Through its correspondent production activities, PMT acquired $46.7 billion in UPB of loans, down 9 percent from the prior quarter and up 56 percent from the second quarter of 2020. Of total correspondent acquisitions, conventional conforming acquisitions totaled $30.5 billion, and government-insured or guaranteed acquisitions totaled $16.2 billion, down from $33.8 billion and $17.4 billion, respectively, in the prior quarter. Interest rate lock commitments on conventional loans totaled $30.3 billion, down from $34.0 billion in the prior quarter.

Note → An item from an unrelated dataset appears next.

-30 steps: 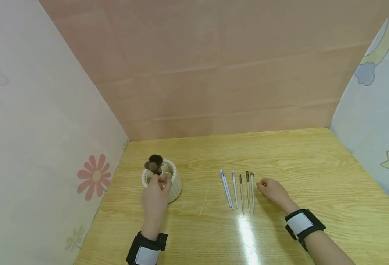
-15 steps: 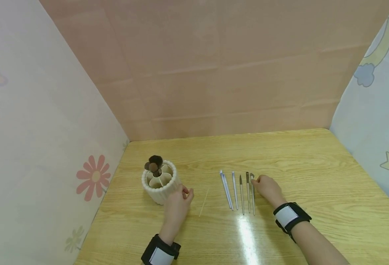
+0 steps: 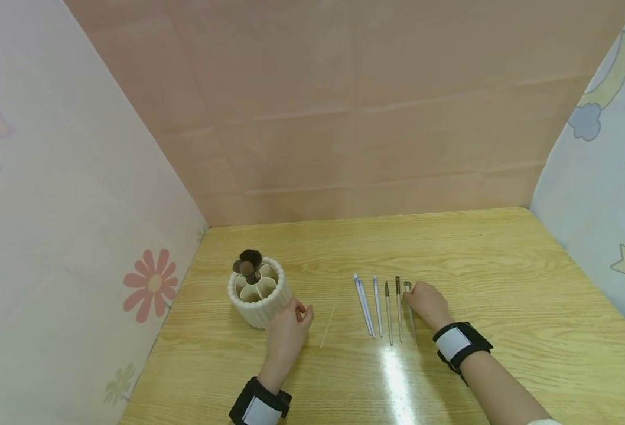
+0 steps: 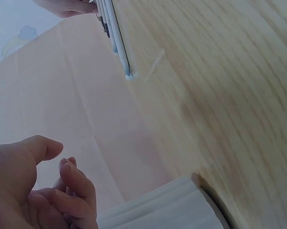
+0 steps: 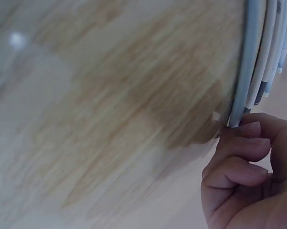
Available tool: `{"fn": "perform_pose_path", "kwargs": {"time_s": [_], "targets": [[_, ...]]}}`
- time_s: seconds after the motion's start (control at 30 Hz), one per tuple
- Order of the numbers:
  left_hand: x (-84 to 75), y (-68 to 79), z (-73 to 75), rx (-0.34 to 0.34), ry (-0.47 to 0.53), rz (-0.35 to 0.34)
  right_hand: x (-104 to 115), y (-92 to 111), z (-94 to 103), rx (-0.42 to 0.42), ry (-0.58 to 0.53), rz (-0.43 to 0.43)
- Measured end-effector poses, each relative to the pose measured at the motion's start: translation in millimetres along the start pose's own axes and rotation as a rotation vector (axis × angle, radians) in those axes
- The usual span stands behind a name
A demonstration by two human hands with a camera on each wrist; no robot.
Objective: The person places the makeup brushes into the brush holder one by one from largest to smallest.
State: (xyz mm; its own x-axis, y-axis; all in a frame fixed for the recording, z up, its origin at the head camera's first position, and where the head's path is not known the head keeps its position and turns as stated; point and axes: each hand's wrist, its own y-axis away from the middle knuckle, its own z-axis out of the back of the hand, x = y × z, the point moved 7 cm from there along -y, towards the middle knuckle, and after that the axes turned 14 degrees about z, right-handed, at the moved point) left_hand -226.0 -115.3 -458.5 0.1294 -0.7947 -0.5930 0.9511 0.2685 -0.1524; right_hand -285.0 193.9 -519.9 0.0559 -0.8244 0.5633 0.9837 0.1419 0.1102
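My right hand (image 3: 427, 304) pinches the rightmost makeup brush (image 3: 412, 327) near its dark head, as the right wrist view also shows with the brush's pale handle (image 5: 247, 57). That brush lies slightly slanted, at the right end of a row of slim brushes (image 3: 389, 319). Beside the cream ribbed brush holder (image 3: 264, 310) is my left hand (image 3: 287, 336), its fingers loosely bent. In the left wrist view nothing is between the thumb and fingers of the left hand (image 4: 47, 191). Several dark fluffy brushes (image 3: 248, 265) stand in one of the holder's compartments.
A thin pale stick or strip (image 3: 328, 324) lies on the wooden table (image 3: 477, 260) between the holder and the brushes. Patterned white walls (image 3: 94, 195) stand at both sides, and a pinkish-brown sheet (image 3: 344, 136) hangs behind.
My left hand has come away from the holder's top to its right front side. My right hand has moved left onto the rightmost brush, whose head has shifted slightly right.
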Motion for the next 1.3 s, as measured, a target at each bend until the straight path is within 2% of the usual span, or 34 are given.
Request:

Segment revenues were $82.2 million, a 23 percent decrease from the prior quarter and included net gain on loans acquired for sale of $27.7 million, other income of $45.8 million, which primarily consists of volume-based origination fees, and net interest income of $8.6 million. Net gain on loans acquired for sale in the quarter decreased by $25.3 million from the prior quarter as a result of lower volumes and margins as industry volumes declined. Interest income was $32.5 million, up from $22.8 million in the prior quarter due to higher average rates on newly originated loans, and interest expense was $23.9 million, up slightly from the prior quarter.

Segment expenses were $63.2 million, down from $71.5 million in the prior quarter driven by the decrease in acquisition volumes. The weighted average fulfillment fee rate in the second quarter was 18 basis points, unchanged from the prior quarter.

Corporate Segment

The Corporate segment includes interest income from cash and short-term investments, management fees, and corporate expenses.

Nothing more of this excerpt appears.